What an idiot.  Someone needs to break his nose for him to teach him some manners.


----------



## Andy Moynihan (Jul 1, 2008)

Well, none of my coworkers know I train, but I have occasionally had words with a paerticular 17-year old who doesn't yet know how the world works and will try to act tough, not so much in a "bully" way but in an I'm-still-a-tadpole-testing-the-waters-around-people-to-find-where-in-the-chain-i-can-squeeze-in kinda way.

Just little stuff. I never threaten him outright because I don't see a need and we otherwise get along fine:

Scene 1:

Him( after I ask what happens if we don't get a job done by time X):  (Cocky smile) "My foot has an appointment with your ***".

Me: (Smiling right back): "You can try that out and see what happens."

Him(Gauging reaction and still keeping the smile on): Oh c'mon, have a little humor".

Scene 2:

Him(noticing my haircut and dog tags): "So you're like GI Joe, huh?"

Me: "Yeah, I'm in both the State Guard and the Civil Air Patrol".

Him: "So you could probably kick my ***, huh?"

Me: (as if we were discussing nothing more than sports or cars): "Yep". 

Scene 3:

(he pulls up in the fork truck and we were talking about the job and exchanging jokes) 

Him: (cocky smile) "Don't make me slap you all over the warehouse"

Me(just as laid back and smiley): "Come on down(off the truck)"

Him(laughing): "I'm good right here".


Those are stretched out over maybe a year, so it ain't a huge thing.

Nothing over the top, but I say just enough back so he knows not to attempt to take it further into bullying/mean stages is all.

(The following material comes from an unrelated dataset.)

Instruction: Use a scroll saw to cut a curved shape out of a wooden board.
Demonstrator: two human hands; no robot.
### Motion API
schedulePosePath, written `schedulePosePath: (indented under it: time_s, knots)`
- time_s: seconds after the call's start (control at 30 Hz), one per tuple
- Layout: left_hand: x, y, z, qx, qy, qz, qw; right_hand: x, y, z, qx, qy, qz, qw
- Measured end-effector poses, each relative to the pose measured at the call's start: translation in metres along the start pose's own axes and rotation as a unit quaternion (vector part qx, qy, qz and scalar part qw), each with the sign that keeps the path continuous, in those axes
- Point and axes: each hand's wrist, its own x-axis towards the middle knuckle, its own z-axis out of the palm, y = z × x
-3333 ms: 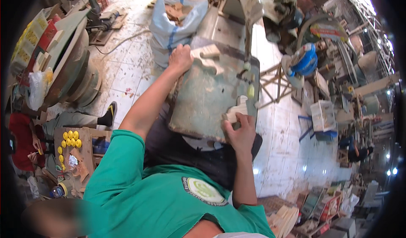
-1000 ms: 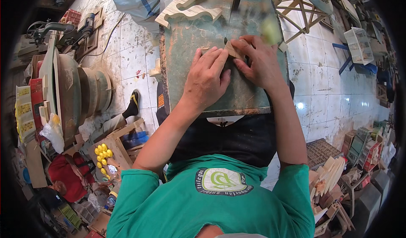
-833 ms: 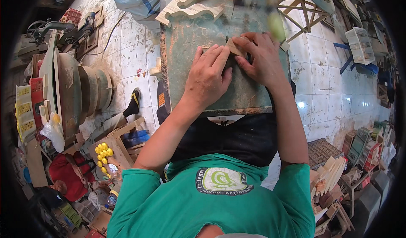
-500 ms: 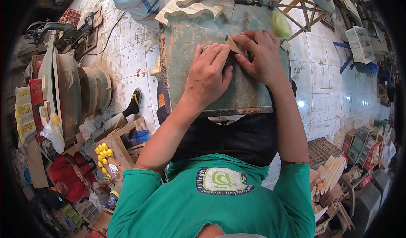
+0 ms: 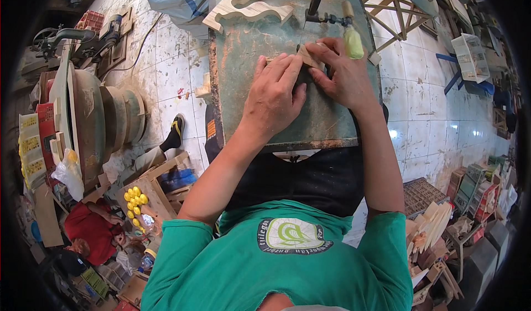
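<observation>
A small piece of light wood lies under my fingers on a worn green machine table. My left hand presses on it, fingers close together and thumb bent towards my right hand. From the right, my right hand grips its end between bent fingers and thumb. Much of the piece is hidden beneath both hands. Just beyond the right hand stands a dark metal arm with a wooden handle and a pale green wrapped end. A curvy cut wooden board rests at the table's far left.
A white sack stands beyond the table's far left corner. Left of me is a large machine with round wheels. A person in red sits at the lower left. Wood offcuts are piled at the lower right.
The metal arm with the pale green end, blurred before, has shifted towards me and slightly left. Its green-wrapped top now shows. My hands have barely moved on the wood.
</observation>
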Motion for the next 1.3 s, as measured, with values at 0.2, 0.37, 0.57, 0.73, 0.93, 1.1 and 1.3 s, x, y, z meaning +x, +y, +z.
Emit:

But with younger men( and some older ones who never grow up) sometimes it has to be done, though.


----------



## CoryKS (Jul 1, 2008)

My opinion is that he hasn't actually managed to surprise "Pete" yet.  He'll know when he has.  He probably won't like it.


----------



## girlbug2 (Jul 1, 2008)

CoryKS said:


> My opinion is that he hasn't actually managed to surprise "Pete" yet. He'll know when he has. He probably won't like it.


 
Yeah, that's kinda what I get from Pete's unspoken message.


----------



## mook jong man (Jul 2, 2008)

I hate idiots like that and its one of the reasons when i start at a job i never tell any one that i did wing chun. 
Their attitude towards you changes , half the people think your some sort of maniac , and the other half think your Jacky Chan and your forever fending off fake attacks. 
The times that i did respond to their attacks they were a bit shocked because any body who has chi sau training knows that your arms have a mind of their own. 
All of this always seemed to happen just at the moment when the foreman of the factory was walking past so it looked like i was the one messing around. 
You rarely meet anybody that is truly interested in what you do, so from past experience i prefer not to tell them.


----------



## Guro Harold (Jul 2, 2008)

girlbug2 said:


> An assistant instructor at my school, "Pete", was telling us about this one guy at his work who knows he practices martial arts and decides that it's his job to test him now and then with a surprise "attack". Lately when Pete was sitting in a wheeled chair on a tile floor at his desk the coworker came up from behind and got him in a bear hug. Pete said he never fights back "for real" because he'd do the guy some real damage and it's just not worth it. So Pete just puts up with it tolerantly and tells the coworker what he would have done if the "attack" were real and leaves it at that. But the guy obviously needs some convincing that this martial arts stuff really works because he keeps trying, maybe to show Pete up or something.
> 
> Pete did add to us, however, that we _should_ develop our reactions instinctively and that anybody who surprise attacks us is, in effect, asking for it.
> 
> ...


Let HR Judo chop his .


----------



## tellner (Jul 2, 2008)

I've been in similar situations. In one it was an 18 year old who had gone through his adolscent growth spurt and was carrying around more testosterone than he knew what to do with. 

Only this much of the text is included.